Even Dawson is doing it: In the recent film adaptation of the Bret Easton Ellis novel The Rules of Attraction, there’s a scene in which James Van Der Beek mulls over his options on a Friday night at an elite university, one of them being “I could go back to my room, play the guitar, and masturbate to broadband-speed Internet porn.”
It may be a viable laugh line, but when does it stop being funny? Over beers recently, a 26-year-old businessman friend shocked me by casually remarking, “Dude, all of my friends are so obsessed with Internet porn that they can’t sleep with their girlfriends unless they act like porn stars.” A 20-year-old college student who bartends at a popular Soho lounge describes how an I-porn-filled adolescence shaped his perceptions of sex. “Looking at Internet porn was pretty much my sex education,” he says. “I mean, in school, it was just, ‘Here’s a gigantic wooden dildo, and now we’re putting a condom on it,’ whereas on the Internet, you had it all.

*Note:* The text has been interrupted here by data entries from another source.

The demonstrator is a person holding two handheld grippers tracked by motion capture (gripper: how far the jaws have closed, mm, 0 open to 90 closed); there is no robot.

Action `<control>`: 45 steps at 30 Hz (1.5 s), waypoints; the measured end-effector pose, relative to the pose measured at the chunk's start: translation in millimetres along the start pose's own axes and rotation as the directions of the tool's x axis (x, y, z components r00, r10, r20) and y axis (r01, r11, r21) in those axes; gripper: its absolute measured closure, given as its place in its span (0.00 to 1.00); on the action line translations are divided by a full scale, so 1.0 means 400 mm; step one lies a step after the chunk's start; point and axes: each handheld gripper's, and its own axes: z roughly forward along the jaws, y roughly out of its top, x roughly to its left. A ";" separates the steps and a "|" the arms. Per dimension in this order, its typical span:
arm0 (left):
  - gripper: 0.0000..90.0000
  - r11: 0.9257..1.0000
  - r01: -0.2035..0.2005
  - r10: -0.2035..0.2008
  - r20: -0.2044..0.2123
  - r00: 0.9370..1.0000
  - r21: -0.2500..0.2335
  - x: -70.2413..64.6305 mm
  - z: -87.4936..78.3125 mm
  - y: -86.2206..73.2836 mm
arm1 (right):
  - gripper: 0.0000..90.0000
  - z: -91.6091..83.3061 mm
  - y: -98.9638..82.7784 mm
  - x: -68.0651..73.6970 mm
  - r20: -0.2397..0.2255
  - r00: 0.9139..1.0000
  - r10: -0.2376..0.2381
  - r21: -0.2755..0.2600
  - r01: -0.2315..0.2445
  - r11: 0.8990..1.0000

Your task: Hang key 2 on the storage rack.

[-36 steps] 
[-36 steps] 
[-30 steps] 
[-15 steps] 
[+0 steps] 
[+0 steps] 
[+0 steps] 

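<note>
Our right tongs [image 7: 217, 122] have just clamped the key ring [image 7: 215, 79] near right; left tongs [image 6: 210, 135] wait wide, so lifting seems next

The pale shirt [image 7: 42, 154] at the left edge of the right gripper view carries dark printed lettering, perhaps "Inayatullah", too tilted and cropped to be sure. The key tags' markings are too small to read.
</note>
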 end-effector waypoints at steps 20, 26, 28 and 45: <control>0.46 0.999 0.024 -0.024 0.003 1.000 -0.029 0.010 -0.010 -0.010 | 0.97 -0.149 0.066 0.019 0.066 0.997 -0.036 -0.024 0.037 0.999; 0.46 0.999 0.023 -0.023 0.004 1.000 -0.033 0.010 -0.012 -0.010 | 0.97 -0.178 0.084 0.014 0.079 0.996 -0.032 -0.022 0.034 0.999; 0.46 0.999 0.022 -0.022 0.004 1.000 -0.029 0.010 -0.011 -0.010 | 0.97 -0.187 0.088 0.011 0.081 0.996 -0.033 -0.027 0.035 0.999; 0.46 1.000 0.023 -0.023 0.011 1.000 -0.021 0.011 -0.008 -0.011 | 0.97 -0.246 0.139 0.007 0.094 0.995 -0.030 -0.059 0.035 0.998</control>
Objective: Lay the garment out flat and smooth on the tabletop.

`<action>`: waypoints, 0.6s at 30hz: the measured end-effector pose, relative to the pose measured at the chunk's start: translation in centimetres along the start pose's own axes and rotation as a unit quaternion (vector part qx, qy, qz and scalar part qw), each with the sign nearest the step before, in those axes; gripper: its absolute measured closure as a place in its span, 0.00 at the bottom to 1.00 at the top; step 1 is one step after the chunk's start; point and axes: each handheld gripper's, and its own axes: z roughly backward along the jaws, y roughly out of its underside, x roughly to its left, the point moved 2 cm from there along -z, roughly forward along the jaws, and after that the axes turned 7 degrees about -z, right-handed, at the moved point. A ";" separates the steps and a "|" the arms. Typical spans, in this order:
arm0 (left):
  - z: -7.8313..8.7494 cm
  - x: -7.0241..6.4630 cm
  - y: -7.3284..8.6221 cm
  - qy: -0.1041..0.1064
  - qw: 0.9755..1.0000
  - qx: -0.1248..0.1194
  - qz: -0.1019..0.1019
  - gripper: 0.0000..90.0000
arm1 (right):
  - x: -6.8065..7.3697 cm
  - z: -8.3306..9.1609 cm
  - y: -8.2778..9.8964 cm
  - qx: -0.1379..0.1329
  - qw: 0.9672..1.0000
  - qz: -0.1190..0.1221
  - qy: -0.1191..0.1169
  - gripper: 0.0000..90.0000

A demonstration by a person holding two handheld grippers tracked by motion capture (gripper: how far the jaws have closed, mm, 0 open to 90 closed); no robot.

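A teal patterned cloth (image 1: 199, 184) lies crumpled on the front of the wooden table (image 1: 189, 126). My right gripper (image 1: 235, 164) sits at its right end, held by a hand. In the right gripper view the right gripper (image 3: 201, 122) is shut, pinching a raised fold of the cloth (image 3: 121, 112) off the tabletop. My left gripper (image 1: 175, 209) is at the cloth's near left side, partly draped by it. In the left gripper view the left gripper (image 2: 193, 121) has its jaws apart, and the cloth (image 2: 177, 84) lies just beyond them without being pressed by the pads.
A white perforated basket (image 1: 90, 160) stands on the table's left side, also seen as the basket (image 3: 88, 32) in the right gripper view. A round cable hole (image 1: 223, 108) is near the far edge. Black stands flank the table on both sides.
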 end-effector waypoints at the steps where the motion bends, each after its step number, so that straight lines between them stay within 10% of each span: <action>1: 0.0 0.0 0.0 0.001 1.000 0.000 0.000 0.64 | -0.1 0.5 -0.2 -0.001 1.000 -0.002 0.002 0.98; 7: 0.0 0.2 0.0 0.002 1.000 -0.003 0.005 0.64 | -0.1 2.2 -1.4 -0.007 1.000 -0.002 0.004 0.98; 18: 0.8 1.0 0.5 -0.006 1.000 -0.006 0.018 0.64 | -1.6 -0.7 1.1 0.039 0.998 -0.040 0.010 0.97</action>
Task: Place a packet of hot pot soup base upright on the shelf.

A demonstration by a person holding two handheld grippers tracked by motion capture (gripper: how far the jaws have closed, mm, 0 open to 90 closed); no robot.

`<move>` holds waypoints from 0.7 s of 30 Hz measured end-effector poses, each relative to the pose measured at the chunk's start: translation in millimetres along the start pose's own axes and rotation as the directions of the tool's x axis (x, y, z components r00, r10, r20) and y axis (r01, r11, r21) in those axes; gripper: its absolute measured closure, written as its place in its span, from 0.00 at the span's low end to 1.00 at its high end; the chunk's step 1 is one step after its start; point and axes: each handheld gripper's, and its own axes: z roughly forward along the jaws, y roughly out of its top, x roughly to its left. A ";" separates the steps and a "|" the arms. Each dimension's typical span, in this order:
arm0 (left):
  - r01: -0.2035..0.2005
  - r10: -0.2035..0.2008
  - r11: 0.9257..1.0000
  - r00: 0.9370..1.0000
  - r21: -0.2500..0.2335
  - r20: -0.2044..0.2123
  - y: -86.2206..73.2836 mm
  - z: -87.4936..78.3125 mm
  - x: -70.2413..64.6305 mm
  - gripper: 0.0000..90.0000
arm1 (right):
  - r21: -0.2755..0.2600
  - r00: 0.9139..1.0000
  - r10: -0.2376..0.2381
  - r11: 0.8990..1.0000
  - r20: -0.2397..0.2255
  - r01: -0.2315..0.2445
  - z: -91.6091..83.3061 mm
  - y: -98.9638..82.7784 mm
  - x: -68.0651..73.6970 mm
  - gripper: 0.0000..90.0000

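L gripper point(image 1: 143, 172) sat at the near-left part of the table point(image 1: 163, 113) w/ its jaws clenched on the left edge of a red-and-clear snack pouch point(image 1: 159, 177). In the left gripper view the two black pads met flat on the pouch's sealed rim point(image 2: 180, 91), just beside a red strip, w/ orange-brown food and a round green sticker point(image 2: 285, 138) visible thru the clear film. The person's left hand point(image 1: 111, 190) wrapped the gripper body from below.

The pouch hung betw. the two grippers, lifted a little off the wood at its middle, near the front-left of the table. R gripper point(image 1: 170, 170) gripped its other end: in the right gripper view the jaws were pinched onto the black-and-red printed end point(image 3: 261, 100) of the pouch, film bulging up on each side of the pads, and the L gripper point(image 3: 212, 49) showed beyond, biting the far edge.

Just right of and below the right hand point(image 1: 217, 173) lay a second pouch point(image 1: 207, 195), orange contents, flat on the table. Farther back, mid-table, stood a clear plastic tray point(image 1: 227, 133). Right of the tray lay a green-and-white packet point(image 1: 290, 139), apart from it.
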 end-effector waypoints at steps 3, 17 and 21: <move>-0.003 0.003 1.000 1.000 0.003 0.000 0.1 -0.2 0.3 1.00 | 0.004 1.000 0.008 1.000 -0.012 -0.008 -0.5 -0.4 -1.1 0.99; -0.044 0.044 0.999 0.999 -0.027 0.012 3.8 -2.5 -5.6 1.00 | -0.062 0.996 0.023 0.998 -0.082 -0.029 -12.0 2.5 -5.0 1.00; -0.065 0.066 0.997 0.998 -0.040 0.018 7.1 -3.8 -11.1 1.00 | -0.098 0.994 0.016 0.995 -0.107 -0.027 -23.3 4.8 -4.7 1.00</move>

I remember the first time I had sex, my first thought as it was happening was, Oh, this is pornography. It was a kind of out-of-body experience. I was really uncomfortable with sex for a while.”
Dr. Ursula Ofman, a Manhattan-based sex therapist, says that she’s seen many young men coming in to chat about I-porn-related issues. “It’s so accessible, and now, with things like streaming video and Webcams, guys are getting sucked into a compulsive behavior,” she says. “What’s most regrettable is that it can really affect relationships with women. I’ve seen some young men lately who can’t get aroused with women but have no problem interacting with the Internet. I think a big danger is that young men who are constantly exposed to these fake, always-willing women start to have unreal expectations from real women, which makes them phobic about relationships.” Also, she surmises that cyberporn may play a role in what she describes as “the truly stunning things women today feel obliged to do sexually with a man—whether it’s something like anal penetration or simply not bothering to please themselves.”
All of which raises a question: How much is Internet porn screwing with the way a generation of young men view women?
If you hang out at Suite 16, the trendy Chelsea lounge popular with Britney Spears and every impossibly lithe model in town, there’s a good chance you’ve seen Rick. He is 24, has shaggy blond hair and a body sculpted from three days a week at New York Sports Club, and, when he goes out, tends to sport a dapper pair of black Calvin Klein slacks and a crisp white Hugo Boss button-down. A graduate of one of the country’s top universities, he is on the rise at a good midtown law firm and shares a Williamsburg loft with two roommates. He hangs out at Suite 16 because he likes “to be part of the scene” and also because the girls—in their teeny tank tops—“are simply ridiculous.”